A friend called the other day to tell me that their home had been broken into, and some things had been stolen. He was asking me if I thought he should have an alarm installed.
Now my friend lives in an area that is not one of those places where there are nightly criminal antics. In fact, he moved his family there because they were living in a deteriorating neighborhood, and he wanted them to be safe. Once they got relocated to the country, he and his wife felt a lot better about their family's safety...
...until the break-in.
I asked him why he had not installed an alarm before the incident, and he told me that he thought about it, but it was expensive, and nothing had happened yet, so he decided to put it off. After all, he had moved out to where he was to get away from all that. In hindsight, he's sorry he didn’t have an alarm system installed sooner.
Life is like that: You can think of it as a series of judgment calls; sort of an on-going cost-benefit analysis. Since so few of us have unlimited time and resources, we take calculated risks, hoping things will work out. Most of the time they do, but sometimes they don't, and that can be costly.

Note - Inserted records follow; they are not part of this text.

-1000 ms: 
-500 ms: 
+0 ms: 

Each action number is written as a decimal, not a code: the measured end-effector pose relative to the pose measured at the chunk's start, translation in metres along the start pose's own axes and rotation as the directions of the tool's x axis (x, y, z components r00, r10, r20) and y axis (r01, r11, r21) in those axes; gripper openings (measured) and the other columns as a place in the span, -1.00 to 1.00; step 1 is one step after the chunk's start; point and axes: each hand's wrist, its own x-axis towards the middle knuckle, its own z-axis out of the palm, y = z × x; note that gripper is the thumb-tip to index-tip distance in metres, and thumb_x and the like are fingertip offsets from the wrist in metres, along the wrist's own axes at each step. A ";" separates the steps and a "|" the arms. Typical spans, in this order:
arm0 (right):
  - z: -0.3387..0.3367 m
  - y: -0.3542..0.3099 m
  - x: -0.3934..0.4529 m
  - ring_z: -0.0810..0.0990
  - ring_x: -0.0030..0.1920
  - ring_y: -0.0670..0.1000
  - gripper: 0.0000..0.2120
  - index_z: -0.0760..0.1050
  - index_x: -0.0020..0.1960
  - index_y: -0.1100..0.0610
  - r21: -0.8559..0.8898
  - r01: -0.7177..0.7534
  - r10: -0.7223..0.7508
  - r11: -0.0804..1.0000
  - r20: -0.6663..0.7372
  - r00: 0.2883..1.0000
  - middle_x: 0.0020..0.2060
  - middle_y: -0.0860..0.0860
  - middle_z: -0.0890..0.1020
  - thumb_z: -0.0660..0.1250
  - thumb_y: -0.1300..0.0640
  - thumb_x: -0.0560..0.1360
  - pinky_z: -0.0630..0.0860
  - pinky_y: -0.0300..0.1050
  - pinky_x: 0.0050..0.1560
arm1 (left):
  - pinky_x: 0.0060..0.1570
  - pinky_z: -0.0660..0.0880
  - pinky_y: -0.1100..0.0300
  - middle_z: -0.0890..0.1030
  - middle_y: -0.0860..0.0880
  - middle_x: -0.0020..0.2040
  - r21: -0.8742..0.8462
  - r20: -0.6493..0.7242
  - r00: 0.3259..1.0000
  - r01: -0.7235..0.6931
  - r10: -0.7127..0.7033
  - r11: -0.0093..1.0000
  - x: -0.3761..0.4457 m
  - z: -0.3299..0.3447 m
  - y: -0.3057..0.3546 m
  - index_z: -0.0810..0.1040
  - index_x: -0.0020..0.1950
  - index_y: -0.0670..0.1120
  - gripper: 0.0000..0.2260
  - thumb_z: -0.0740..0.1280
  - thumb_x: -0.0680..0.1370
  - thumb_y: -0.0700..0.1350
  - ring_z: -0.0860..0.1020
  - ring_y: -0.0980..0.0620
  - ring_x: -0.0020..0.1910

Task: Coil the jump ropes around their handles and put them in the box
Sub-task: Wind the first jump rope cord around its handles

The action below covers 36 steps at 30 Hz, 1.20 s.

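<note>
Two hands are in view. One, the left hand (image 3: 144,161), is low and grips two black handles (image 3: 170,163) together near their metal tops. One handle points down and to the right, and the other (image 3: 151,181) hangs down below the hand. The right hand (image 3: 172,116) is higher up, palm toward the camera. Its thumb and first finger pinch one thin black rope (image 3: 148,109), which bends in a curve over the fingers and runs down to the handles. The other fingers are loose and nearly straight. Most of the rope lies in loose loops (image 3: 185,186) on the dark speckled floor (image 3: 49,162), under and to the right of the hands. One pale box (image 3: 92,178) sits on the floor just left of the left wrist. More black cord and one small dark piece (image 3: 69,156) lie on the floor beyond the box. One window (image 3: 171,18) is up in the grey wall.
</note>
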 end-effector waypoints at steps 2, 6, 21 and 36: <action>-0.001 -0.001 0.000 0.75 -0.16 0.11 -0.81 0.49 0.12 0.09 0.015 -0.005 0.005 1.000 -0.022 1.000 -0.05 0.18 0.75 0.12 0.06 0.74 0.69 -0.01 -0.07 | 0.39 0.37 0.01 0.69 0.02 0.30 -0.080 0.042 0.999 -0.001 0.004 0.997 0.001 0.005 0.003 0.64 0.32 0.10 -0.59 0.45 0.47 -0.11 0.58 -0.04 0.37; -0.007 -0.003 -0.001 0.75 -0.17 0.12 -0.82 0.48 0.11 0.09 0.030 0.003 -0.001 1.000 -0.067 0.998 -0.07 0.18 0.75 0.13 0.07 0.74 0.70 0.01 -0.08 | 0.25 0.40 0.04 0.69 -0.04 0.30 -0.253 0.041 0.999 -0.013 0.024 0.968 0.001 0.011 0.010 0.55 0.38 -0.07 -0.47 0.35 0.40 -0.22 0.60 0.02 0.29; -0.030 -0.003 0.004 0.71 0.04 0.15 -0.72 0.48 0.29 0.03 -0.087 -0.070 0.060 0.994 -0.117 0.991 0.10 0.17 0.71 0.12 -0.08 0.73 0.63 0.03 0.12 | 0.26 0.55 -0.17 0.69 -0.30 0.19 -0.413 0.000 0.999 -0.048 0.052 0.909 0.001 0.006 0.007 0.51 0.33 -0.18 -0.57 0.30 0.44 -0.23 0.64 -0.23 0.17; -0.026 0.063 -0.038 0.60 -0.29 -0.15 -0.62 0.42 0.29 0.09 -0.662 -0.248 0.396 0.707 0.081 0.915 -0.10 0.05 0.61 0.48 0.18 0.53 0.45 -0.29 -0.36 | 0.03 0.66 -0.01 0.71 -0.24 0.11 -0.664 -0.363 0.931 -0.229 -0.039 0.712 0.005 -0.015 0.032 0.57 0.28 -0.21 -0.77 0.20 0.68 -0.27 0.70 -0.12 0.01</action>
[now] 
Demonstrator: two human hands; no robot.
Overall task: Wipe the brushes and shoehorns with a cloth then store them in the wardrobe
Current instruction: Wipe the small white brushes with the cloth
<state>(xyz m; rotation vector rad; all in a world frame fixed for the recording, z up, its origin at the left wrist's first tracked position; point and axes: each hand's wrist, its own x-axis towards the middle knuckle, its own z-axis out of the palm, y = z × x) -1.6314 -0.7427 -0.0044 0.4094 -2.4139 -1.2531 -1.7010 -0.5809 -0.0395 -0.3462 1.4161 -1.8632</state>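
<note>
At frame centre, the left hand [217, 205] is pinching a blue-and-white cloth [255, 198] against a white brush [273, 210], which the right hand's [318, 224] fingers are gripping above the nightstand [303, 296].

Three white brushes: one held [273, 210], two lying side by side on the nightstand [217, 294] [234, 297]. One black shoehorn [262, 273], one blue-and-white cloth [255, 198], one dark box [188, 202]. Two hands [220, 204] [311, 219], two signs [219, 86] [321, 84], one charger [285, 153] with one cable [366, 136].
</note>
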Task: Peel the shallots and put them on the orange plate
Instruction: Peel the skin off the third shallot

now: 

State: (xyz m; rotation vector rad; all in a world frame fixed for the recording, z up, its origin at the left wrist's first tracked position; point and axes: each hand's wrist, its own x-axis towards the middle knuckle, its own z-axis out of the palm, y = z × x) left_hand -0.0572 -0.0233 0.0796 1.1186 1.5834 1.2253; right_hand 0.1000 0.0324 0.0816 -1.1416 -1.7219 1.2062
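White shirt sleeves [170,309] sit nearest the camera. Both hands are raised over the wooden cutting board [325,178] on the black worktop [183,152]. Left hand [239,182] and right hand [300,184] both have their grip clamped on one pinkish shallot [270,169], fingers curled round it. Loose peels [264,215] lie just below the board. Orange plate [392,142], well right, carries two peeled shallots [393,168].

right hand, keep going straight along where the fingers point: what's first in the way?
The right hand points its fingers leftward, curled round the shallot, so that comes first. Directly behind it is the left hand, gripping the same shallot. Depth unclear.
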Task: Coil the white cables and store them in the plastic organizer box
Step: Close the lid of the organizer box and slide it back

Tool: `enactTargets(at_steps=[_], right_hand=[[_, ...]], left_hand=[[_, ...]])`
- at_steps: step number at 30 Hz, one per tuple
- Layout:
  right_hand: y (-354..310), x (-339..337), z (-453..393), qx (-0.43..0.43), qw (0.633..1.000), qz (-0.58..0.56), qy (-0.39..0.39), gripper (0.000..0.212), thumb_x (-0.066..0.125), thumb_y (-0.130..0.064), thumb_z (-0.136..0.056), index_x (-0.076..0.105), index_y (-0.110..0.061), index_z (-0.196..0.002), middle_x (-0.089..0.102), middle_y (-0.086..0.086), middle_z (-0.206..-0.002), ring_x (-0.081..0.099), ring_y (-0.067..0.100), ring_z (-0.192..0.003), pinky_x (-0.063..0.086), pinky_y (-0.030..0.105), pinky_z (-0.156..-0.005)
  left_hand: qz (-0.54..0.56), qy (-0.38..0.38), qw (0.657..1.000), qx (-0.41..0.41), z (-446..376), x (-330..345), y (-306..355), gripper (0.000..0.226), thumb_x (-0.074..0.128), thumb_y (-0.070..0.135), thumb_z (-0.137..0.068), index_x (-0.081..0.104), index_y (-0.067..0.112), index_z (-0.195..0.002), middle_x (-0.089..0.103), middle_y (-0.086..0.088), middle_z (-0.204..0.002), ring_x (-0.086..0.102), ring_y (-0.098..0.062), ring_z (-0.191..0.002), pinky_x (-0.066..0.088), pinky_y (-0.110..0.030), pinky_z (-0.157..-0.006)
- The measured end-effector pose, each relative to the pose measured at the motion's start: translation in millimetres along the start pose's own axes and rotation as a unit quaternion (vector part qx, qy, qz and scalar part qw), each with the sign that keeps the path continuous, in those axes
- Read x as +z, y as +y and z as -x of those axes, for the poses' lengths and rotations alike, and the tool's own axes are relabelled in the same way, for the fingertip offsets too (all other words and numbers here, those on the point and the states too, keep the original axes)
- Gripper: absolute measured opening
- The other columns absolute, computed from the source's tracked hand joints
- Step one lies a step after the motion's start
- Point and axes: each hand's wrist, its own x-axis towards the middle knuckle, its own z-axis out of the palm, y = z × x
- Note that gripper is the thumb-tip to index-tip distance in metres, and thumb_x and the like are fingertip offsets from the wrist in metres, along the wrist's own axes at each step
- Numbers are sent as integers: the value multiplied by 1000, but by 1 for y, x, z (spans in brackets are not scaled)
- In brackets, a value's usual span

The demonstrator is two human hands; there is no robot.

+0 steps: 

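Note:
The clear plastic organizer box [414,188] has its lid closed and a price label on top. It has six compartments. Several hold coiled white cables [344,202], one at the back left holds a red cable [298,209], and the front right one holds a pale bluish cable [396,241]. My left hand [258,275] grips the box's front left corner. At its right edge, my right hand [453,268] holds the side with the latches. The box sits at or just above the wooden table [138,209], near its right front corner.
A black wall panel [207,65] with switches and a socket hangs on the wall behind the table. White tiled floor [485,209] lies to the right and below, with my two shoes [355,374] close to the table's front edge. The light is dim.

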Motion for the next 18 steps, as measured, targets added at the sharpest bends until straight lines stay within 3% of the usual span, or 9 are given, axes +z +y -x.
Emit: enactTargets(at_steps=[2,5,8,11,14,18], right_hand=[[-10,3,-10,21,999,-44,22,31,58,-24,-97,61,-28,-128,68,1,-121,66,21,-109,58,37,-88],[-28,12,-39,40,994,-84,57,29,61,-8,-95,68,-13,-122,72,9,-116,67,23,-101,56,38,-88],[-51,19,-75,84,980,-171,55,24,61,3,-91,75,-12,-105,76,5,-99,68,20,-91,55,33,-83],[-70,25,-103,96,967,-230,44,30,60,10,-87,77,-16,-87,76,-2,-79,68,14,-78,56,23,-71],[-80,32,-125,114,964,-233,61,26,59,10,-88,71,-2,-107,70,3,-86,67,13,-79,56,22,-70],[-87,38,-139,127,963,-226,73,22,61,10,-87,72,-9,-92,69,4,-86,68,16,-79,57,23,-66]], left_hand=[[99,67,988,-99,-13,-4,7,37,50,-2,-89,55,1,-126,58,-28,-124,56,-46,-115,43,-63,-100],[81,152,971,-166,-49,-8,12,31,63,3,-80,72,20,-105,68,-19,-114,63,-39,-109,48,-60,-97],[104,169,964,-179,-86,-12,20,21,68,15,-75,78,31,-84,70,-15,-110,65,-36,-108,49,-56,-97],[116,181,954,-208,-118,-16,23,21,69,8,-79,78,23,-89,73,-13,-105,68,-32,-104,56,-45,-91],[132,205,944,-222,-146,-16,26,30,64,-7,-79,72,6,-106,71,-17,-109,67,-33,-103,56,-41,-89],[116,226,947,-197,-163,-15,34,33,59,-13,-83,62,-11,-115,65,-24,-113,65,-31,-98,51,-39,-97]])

Everything from putting off this year's flu shot, to delaying in stopping for gas when your tank is low. You can put off replacing the batteries in your flashlight, and you can skip that rest area stop on the turnpike, hoping you can make it to the next exit for your restroom break. You can wait to patch things up with your brother, until he gets sick and it's too late.
In all of these scenarios we are accepting a certain degree of risk, and hoping that we can get by with it; hoping that the possible negative outcome doesn't happen. Most of time, based on our experience and common sense, we make the right call and all is well. Once in a while we don't quite make it, and bad things are the result.
Law Enforcement Rolls the Dice
We do this a lot in police work as well. If you can't think of at least a dozen similar law-enforcement related scenarios, you're not even trying. However, there is one calculated risk that we take that has potentially huge consequences, and that is when we cut our training budgets.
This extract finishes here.